Case Study
DealIQ OS
An AI-powered deal assistant built for how modern sellers actually work. MEDDPICC scoring from call transcripts, deal coaching, and a full CRM — all in one place.
The Problem
Sellers lose deals they should have won.
The Economic Buyer was never confirmed. They thought they had a champion but that person couldn't actually sell internally. The Decision Process was assumed, not mapped. The Identified Pain was real — it just lived in one call note from month two and never surfaced again.
MEDDPICC exists as a framework because complex B2B sales are predictable if you know where to look. The problem is that most reps run qualification in their head, informally, across a 9 to 18 month cycle. By the time a deal goes quiet, the gaps are obvious in hindsight.
Applying MEDDPICC rigorously — on every deal, every week, at every stage — requires a discipline that competes with everything else: demos, follow-up, pipeline reviews, prospecting. It either gets done inconsistently or it doesn't get done.
The problem wasn't that reps didn't know the framework. The problem was the overhead of applying it consistently.
What It Does
MEDDPICC scoring. Automatically. From the data you already have.
DealIQ OS is a full CRM built around deal coaching, not data entry. It connects to how you already work and adds the AI layer that makes qualification automatic.
- →Upload a call transcript. Every MEDDPICC dimension is scored, evidence cited, gaps flagged. Takes under 30 seconds.
- →Pipeline view surfaces risk by deal. Which opportunities are qualification-complete. Which have blind spots. Which are at risk of going dark.

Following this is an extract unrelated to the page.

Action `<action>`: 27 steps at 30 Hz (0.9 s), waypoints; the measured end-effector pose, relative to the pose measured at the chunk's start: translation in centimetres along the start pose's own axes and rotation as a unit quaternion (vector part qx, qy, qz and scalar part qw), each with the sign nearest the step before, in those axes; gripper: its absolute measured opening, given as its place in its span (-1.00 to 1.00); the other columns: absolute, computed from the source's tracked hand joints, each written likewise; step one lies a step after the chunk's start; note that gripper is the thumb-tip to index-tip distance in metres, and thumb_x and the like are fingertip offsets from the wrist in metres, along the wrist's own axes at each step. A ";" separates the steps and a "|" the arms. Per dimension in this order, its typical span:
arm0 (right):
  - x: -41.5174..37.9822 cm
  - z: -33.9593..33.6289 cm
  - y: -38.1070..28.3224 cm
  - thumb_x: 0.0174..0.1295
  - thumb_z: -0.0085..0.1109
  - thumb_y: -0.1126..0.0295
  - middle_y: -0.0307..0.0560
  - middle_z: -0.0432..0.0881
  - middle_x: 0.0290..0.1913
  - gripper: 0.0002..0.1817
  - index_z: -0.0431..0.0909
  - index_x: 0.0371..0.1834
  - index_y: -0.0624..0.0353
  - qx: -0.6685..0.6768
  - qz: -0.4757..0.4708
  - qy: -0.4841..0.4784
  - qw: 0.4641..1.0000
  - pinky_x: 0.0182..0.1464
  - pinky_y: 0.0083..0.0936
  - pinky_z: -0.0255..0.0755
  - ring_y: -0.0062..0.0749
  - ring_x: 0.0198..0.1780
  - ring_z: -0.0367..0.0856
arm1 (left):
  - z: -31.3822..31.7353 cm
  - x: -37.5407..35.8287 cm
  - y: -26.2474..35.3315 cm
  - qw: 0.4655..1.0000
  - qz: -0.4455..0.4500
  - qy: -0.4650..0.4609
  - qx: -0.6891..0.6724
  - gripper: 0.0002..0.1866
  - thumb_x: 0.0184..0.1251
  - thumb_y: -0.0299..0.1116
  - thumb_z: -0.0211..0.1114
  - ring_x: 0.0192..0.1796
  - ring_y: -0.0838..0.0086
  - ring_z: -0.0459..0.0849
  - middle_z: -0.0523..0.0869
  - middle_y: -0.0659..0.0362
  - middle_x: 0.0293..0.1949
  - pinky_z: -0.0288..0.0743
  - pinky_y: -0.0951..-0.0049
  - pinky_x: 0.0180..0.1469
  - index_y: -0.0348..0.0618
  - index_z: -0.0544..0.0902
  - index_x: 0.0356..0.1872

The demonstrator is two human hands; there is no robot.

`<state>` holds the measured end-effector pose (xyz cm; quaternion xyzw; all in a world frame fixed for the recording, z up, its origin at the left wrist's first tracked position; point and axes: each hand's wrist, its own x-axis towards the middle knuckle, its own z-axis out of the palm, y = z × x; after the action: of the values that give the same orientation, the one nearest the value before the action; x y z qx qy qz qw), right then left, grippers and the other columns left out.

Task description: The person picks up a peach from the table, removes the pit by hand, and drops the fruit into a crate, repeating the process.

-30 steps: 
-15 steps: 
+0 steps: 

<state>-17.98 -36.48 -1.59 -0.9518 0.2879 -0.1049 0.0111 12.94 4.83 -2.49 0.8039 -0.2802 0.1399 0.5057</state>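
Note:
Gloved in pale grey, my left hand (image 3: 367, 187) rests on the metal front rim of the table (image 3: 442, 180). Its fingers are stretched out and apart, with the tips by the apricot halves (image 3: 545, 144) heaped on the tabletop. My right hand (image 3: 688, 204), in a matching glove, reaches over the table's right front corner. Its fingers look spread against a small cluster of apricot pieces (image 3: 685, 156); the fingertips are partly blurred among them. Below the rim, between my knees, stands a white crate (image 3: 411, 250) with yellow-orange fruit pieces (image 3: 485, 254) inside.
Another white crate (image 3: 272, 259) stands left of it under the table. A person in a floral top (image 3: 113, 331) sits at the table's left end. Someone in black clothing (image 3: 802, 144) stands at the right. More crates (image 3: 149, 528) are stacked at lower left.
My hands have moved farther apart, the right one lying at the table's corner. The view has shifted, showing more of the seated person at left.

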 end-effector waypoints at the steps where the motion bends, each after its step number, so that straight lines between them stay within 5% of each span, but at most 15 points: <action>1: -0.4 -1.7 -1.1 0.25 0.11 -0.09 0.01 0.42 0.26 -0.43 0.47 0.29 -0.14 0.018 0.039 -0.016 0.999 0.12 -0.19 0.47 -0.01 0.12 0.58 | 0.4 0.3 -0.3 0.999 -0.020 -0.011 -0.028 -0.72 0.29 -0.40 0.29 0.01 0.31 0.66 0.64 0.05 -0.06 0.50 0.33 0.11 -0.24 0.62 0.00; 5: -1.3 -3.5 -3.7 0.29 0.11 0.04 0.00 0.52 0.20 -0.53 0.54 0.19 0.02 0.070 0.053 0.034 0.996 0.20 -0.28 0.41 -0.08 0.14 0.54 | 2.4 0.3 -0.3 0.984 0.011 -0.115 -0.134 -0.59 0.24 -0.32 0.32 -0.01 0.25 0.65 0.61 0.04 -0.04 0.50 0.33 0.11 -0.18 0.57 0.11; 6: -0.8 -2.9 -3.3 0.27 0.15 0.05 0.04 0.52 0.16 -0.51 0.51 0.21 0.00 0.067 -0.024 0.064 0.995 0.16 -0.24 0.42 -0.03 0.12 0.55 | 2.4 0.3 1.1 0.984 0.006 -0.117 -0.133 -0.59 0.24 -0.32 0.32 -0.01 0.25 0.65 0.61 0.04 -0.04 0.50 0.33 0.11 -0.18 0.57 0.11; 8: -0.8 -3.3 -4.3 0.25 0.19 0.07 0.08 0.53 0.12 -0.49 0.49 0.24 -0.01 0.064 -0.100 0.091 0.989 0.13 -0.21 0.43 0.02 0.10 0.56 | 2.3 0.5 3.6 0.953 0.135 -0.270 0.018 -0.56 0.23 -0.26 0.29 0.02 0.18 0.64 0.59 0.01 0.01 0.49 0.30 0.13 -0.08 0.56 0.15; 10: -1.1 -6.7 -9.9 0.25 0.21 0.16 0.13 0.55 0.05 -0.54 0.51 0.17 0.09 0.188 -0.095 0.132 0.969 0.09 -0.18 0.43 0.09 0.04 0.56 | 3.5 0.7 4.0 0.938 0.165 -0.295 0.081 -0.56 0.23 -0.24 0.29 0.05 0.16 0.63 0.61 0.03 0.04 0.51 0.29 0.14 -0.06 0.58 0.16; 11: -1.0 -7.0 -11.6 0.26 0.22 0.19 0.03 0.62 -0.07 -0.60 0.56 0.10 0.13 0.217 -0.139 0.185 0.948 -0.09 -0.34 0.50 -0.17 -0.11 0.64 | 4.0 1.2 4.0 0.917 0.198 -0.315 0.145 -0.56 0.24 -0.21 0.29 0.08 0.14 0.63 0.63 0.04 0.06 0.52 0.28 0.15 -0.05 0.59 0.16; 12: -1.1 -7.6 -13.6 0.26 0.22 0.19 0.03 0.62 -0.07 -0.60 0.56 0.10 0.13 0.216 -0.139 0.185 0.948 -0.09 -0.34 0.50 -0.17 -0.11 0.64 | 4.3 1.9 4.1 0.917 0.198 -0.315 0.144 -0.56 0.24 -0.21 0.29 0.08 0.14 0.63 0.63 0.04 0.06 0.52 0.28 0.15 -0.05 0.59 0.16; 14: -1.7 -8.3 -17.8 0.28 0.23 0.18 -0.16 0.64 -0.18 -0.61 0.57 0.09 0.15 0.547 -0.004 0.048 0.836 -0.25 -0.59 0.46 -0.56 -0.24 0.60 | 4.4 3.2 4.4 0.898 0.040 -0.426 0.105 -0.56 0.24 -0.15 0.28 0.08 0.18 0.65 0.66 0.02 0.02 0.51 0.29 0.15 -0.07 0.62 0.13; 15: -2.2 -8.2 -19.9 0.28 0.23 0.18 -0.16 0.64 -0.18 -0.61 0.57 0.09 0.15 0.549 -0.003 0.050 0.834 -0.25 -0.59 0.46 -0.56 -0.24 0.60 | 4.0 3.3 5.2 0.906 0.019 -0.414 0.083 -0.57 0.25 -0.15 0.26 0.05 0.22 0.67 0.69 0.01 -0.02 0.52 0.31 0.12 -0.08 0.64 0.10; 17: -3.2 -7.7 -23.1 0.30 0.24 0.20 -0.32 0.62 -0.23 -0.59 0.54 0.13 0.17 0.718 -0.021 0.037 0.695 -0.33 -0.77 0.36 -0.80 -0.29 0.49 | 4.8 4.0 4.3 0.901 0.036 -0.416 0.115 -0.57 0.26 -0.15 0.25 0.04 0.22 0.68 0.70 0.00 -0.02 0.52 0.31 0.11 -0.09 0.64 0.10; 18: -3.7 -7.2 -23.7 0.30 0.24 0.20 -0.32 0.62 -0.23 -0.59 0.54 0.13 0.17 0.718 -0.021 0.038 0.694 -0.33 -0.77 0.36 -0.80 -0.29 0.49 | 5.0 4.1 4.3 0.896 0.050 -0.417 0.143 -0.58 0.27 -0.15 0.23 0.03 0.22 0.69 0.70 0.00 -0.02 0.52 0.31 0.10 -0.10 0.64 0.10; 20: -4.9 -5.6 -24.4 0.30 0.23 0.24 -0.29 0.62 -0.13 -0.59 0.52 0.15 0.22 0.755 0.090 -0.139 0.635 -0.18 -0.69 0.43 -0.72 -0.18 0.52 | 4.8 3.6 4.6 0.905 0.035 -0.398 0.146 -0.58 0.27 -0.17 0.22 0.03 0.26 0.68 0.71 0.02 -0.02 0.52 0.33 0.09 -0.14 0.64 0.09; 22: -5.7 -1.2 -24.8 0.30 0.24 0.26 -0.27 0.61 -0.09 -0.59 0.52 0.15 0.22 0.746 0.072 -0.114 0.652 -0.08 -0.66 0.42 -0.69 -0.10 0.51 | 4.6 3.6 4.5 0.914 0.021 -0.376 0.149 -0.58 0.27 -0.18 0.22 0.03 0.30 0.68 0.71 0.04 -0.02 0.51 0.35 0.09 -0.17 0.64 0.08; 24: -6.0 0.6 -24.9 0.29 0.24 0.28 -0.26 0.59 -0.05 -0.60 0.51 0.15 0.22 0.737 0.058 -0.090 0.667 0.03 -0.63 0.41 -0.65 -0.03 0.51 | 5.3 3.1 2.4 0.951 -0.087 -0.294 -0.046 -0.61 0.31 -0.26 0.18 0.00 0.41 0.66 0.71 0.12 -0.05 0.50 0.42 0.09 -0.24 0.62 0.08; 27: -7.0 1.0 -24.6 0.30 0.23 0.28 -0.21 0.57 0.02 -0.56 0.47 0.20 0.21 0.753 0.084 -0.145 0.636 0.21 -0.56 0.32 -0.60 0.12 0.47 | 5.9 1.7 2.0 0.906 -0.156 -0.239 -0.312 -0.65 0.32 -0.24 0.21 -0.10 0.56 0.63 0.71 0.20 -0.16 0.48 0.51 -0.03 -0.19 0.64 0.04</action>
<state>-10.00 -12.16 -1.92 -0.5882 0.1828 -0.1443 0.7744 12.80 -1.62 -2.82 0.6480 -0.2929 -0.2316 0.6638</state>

- →Deal coaching doesn't tell you what happened. It tells you what to do next: which gap to close on the next call, which question you haven't asked.
- →Deal timeline tracks qualification progression over the full cycle. Score at month one versus score at month six. You can see the deal getting healthier or getting riskier.
- →Full CRM underneath. Every deal, every note, every contact, every call — all in one place. Not a scoring overlay on top of Salesforce.
The Build
What was actually hard.
Getting the AI to surface gaps, not just confirm presence.
Most LLMs default to finding evidence of the positive. Feed them a transcript, they'll tell you what's there. The coaching value in MEDDPICC is in what's missing. The prompt engineering to reliably surface absent dimensions — without hallucinating evidence — required significant iteration. The model had to learn to reason about silence, not just signal.
Building a real CRM, not a scoring widget.
The temptation was to build a scoring layer that sits on top of an existing CRM. The problem with that approach: the context lives in the wrong place. Deals needed to live in DealIQ OS natively — notes, contacts, call history, stage — so the AI could reason across the full context of each deal, not just the most recent transcript.
Schema design for deal evolution.
A deal's MEDDPICC score changes over time. The data model needed to track scoring history, not just the current state. That meant thinking through the schema carefully upfront: deal records, score snapshots, coaching sessions, and call transcripts all interconnected in a single source of truth.
The Stack
Production-grade from day one.
The Impact
What actually changed.
Earlier signal.
Qualification gaps surface at the end of month two instead of the end of month eight. There's still time to close them.
Objective coaching.
Deal coaching moves from manager's intuition to scored evidence. The conversation shifts from “how do you feel about this deal” to “economic buyer is unconfirmed and decision process is unverified — here's what to do about it.”
Consistent application.
MEDDPICC stops being something reps apply when they remember and starts being something the system applies on every call. Consistency compounds.
The honest version: the AI scores what's in the transcript. If a rep doesn't ask the right questions, the gaps stay gaps. DealIQ surfaces the problem — it doesn't fix the seller.